- _DESCRIPTION OF THE TASK_: Of the material below, only the lines from the line containing "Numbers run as" down to the line containing "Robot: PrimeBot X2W" belong in the answer, written out exactly.

- _RECORDED DATA_:
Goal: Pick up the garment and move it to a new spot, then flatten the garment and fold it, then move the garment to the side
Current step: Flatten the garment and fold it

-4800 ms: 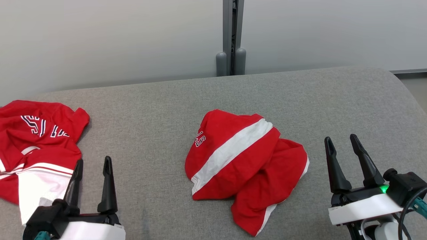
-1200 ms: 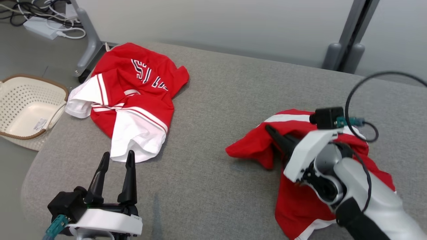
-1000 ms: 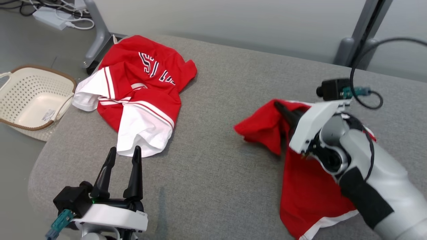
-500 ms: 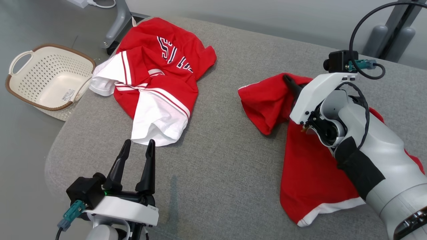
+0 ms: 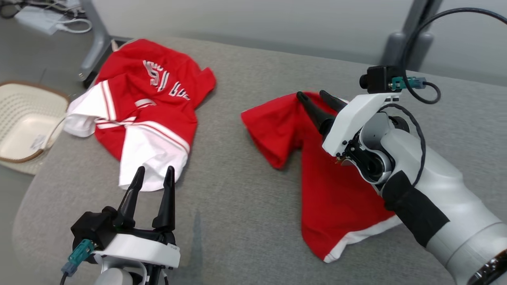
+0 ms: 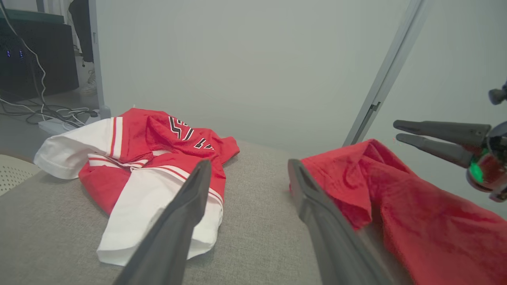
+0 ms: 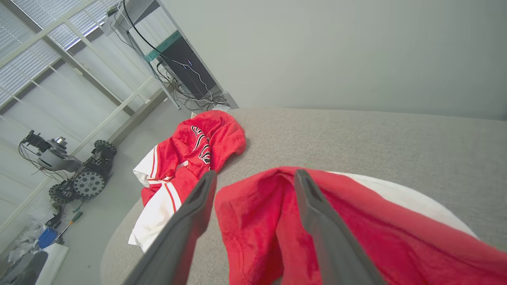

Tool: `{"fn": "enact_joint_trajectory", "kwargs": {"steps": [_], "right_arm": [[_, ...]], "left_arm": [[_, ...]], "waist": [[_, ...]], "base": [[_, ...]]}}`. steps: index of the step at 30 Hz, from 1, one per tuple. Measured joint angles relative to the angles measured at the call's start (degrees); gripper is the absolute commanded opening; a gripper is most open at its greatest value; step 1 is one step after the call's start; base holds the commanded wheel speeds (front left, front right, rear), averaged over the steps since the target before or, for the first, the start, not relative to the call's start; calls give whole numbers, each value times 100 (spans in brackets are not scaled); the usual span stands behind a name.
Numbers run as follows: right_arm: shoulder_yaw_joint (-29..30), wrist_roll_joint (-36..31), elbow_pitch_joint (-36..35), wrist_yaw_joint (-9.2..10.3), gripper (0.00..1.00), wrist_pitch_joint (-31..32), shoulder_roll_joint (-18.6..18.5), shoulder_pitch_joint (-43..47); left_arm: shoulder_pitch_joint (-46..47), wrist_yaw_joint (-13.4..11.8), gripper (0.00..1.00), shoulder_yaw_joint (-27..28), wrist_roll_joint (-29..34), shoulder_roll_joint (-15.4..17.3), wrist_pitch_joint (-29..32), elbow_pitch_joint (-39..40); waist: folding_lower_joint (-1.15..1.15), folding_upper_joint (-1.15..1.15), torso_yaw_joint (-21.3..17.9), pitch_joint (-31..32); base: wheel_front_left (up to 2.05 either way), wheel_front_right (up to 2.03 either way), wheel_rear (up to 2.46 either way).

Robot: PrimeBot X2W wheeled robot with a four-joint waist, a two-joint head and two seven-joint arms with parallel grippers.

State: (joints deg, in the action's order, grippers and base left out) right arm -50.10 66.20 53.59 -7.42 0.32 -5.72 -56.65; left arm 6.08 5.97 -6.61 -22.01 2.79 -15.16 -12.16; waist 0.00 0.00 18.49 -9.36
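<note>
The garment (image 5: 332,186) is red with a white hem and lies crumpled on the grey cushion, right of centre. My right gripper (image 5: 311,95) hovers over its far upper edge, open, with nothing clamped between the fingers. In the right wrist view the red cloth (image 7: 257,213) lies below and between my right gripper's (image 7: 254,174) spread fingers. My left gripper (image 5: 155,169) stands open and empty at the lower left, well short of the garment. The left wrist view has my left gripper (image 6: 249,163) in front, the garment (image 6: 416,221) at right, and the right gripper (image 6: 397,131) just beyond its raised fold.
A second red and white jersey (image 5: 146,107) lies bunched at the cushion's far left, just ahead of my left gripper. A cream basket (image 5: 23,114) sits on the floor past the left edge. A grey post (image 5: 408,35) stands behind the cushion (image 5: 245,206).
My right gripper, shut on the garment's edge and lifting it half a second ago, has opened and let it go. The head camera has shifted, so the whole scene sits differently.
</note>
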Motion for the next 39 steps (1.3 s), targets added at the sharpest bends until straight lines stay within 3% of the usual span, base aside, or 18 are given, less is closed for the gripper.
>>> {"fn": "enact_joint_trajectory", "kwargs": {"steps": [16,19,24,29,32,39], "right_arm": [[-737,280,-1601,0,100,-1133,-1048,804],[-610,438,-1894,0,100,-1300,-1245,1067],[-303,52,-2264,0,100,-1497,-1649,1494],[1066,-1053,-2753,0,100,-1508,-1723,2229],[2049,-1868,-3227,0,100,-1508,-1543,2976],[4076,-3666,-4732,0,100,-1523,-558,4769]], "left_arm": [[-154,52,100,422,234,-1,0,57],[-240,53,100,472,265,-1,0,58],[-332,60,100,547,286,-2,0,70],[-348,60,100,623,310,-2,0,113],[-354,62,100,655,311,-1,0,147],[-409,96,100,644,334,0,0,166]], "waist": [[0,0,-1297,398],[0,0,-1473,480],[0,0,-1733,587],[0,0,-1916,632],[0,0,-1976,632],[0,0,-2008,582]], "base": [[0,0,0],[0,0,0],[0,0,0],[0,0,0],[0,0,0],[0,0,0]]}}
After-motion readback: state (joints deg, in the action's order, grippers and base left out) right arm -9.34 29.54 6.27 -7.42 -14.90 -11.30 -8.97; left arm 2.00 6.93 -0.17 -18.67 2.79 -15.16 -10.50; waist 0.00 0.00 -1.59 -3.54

- _WRITTEN ANSWER_:
Numbers run as follows: right_arm: shoulder_yaw_joint (-29..30), wrist_roll_joint (-36..31), elbow_pitch_joint (-36..35), wrist_yaw_joint (-9.2..10.3), gripper (0.00..1.00), wrist_pitch_joint (-31..32), shoulder_roll_joint (-18.6..18.5), shoulder_pitch_joint (-43..47); left_arm: shoulder_pitch_joint (-46..47), wrist_yaw_joint (-13.4..11.8), gripper (0.00..1.00), shoulder_yaw_joint (-27..28), wrist_roll_joint (-29..34), shoulder_roll_joint (-15.4..17.3), wrist_pitch_joint (-29..32), elbow_pitch_joint (-39..40); waist: folding_lower_joint (-1.15..1.15), folding_upper_joint (-1.15..1.15), torso_yaw_joint (-21.3..17.9), pitch_joint (-31..32); base: wheel_front_left (up to 2.05 either way), wheel_front_right (up to 2.03 either way), wheel_rear (up to 2.46 either way).

Robot: PrimeBot X2W wheeled robot with a four-joint waist, a two-joint head and two seven-joint arms with parallel grippers.

This exercise is now done.